A survey on kernel quality Posted Jul 10, 2006 3:20 UTC (Mon) by frazier (subscriber, #3060) [Link] This is really cool. I'm not the person to comment on kernel-specific things and thus didn't fill out the survey. Regardless, flattering that LWN Subscribers are being asked for feedback. Lots of other subscibers do have knowledge in this area. Seems like a good place to ask for feedback on the topic, myself excluded. -Brock Frazier
A survey on kernel quality Posted Jul 10, 2006 15:49 UTC (Mon) by tjc (subscriber, #137) [Link] I'm not the person to comment on kernel-specific things and thus didn't fill out the survey.Nor did I. But if the Gnome project ever asks LWN to do a quality survey, I'll have something to say...
A survey on kernel quality Posted Jul 11, 2006 14:13 UTC (Tue) by southey (subscriber, #9466) [Link] I think you should at least answer the first few questions. After all it will give the LWN and developers some idea of who is using Linux.
A survey on kernel quality Posted Jul 10, 2006 4:24 UTC (Mon) by guest (guest, #2027) [Link] Not too long ago, I heard from a RedHat developerthat the IDE ( disk and CD ) code has no one assigned.
This recent information does not explain why I can't
I understand a new IDE system has been in the wings for some time.
Default CD boots on distros should have Minimal functions
drivers: still can't use my ancient Colorado HP parallel port scanner,
pauses:
A survey on kernel quality Posted Jul 10, 2006 6:58 UTC (Mon) by nix (subscriber, #2304) [Link] Chalk one up to `posted a disparaging blog entry', I guess...
A survey on kernel quality Posted Jul 10, 2006 7:33 UTC (Mon) by Wol (guest, #4433) [Link] As I remember it, IDE is a mares nest of bugs (that's not the kernel, that's the hardware, and every new chipset includes a brand new bugset :-(
Alan tried to get the kernel driver as clean as possible WITHOUT breaking all the numerous bugfixes. Then he went on sabbatical.

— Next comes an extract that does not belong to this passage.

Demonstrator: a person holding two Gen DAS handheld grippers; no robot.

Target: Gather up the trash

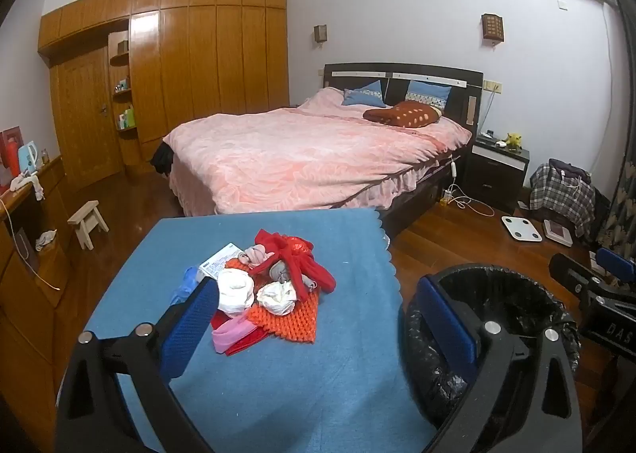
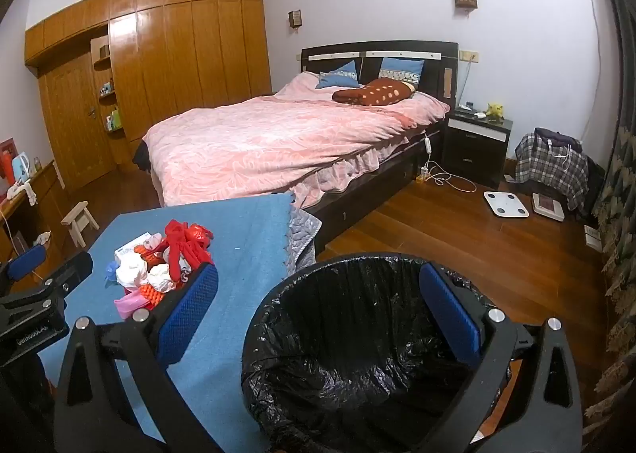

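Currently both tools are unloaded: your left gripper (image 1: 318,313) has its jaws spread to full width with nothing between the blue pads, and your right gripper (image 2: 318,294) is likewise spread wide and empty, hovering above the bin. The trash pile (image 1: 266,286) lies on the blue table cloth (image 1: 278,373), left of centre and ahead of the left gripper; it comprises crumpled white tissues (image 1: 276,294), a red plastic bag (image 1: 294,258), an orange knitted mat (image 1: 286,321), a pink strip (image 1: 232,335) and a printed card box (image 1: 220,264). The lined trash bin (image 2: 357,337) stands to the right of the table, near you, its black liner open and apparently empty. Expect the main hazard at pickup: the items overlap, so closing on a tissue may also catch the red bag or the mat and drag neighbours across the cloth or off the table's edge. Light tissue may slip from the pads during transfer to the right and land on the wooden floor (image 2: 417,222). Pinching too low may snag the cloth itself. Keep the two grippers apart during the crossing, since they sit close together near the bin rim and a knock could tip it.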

When he came back, he discovered that the person who'd taken over from him had revamped the code, "cleaned up" a large number of bugfixes (note - they were fixes to chipsets, not the driver) such that the driver no longer worked with those chipsets, and there was a major row.
Basically, IDE has *always* been an absolute nightmare to maintain. Probably the reason Windows has far fewer problems is that (a) Windows code is as big a mess as the chipsets, and (b) Windows needs to support far fewer chipsets because they have a habit of obsoleting hardware... one occasion where that policy actually makes good programming sense, rather than just good business sense...
Cheers,
A survey on kernel quality Posted Jul 10, 2006 11:30 UTC (Mon) by superstoned (subscriber, #33164) [Link] well, most irritations i have are IDE related - now and then, a new kernel version introduces less stable performance, ie stalls etc. lately things have ben good, btw, I think the kernel is getting better, not worse. but it might not go fast enough, and i'm sure if you have newer hardware, you might be bugged a lot more often.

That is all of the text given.